Brief: Some Raspberry Pi devices are susceptible to a malware that enslaves the devices to mine cryptocurrency. If you are running a Raspberry Pi device with the default login credential, you are at risk.
A Linux malware, Linux.MulDrop.14, that infects Raspberry Pi devices has been detected. The malware was spotted around the mid of May 2017 with the aim of mining cryptocurrency on Raspberry Pi devices with Rasberry Pi 2 being the most vulnerable.
According to Dr. Web, the Russian antivirus maker, the malware comes in the form of a Bash script which contains a mining program that is compressed with gzip and is encrypted with base64. After it is launched, the script shuts down many processes and installs libraries such as Zmap and sshpass required for its operation.
Which Raspberry Pi devices are susceptible?
The malware targets Raspberry Pi devices with SSH ports open to external connections. It gains access to the device by using the default Raspberry Pi login “pi” and password “raspberry”.
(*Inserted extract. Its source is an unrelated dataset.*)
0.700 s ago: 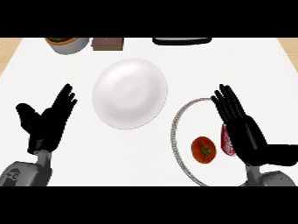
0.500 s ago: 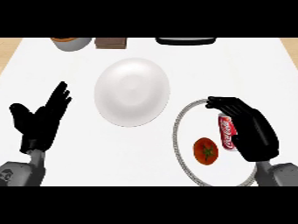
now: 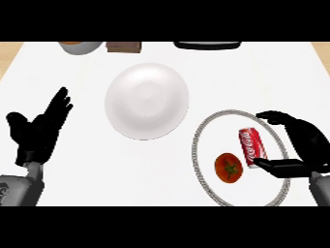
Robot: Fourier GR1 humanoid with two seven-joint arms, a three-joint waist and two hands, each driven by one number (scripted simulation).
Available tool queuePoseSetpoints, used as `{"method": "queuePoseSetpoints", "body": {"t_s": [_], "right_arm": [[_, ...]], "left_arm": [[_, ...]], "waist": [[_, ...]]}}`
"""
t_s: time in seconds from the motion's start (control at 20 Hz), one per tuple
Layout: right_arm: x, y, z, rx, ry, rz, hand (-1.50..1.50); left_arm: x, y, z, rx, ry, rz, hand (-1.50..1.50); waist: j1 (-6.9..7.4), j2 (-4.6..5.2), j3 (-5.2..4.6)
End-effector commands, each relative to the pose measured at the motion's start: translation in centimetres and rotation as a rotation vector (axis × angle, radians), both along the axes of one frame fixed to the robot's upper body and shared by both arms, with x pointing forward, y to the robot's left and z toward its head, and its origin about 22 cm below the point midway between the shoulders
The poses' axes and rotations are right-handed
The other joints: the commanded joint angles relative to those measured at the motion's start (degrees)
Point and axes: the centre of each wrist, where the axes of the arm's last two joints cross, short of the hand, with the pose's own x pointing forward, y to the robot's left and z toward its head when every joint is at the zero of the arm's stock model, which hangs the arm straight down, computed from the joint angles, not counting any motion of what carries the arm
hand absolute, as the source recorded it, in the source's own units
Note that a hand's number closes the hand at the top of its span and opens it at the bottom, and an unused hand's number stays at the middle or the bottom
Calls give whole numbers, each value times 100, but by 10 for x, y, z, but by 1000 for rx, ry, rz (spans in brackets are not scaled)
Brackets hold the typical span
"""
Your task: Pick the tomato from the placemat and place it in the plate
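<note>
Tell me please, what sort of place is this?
Probably a kitchen counter or a dining table: a white plate, a round placemat holding a tomato and a red can, and a bowl at the far edge.

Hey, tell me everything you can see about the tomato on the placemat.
The tomato is small, round and red-orange, with a dark green star-shaped stem patch facing up. It looks whole and smooth. It lies inside the round grey-rimmed placemat, in its lower half, just below and left of the red soda can, apparently not touching it. The right robot hand sits beyond the can, clear of the tomato. Nothing holds it.
</note>
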Motion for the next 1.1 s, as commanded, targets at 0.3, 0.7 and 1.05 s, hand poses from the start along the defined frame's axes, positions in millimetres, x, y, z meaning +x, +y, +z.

The malware changes the user’s password and goes on installing the cryptocurrency mining programs. Afterward, it installs Zmap, the Internet-scanning tool, to scan the Internet for other vulnerable Raspberry Pi devices with open SSH port and default login credentials.
Basically, it targets Raspberry Pi boards that are using default login and password and have open SSH port. Considering that the default user still has admin access to install applications, the malware can use this vulnerability to install any type of program.
How to protect your Raspberry Pi device from this malware attack
Older versions of Raspberry Pi devices that have not been updated for a while could be more vulnerable to Linux.MulDrop.14 because they have SSH port open by default.
There are two ways you can use to protect your device from this malware:
Update the operating system. By doing this, the SSH port id is disabled. Raspbian disabled the SSH server by default in November 2016 in other to force users to change the default password.
Change the default password. The best way to stop the malware attack is by changing your default password and login since they infect by using the Raspberry Pi default user and password. This secures a device that has not been attacked yet from the malware.
Linux.MulDrop.14 is coming after the another, Linux.ProxM, was spotted in February 2017. This Linux malware starts SOCKS proxy server on infected devices. This lets the Trojan author use it to relay malicious traffic, disguising his location and real identity. Researchers say it had infected more than 10,000 systems before it was first spotted.
As Abhishek said, “If you are using default login password, you can get a lot worse than being infected by this malware”. Lesson from thisLinux.MulDrop.14 episode: never use default login password.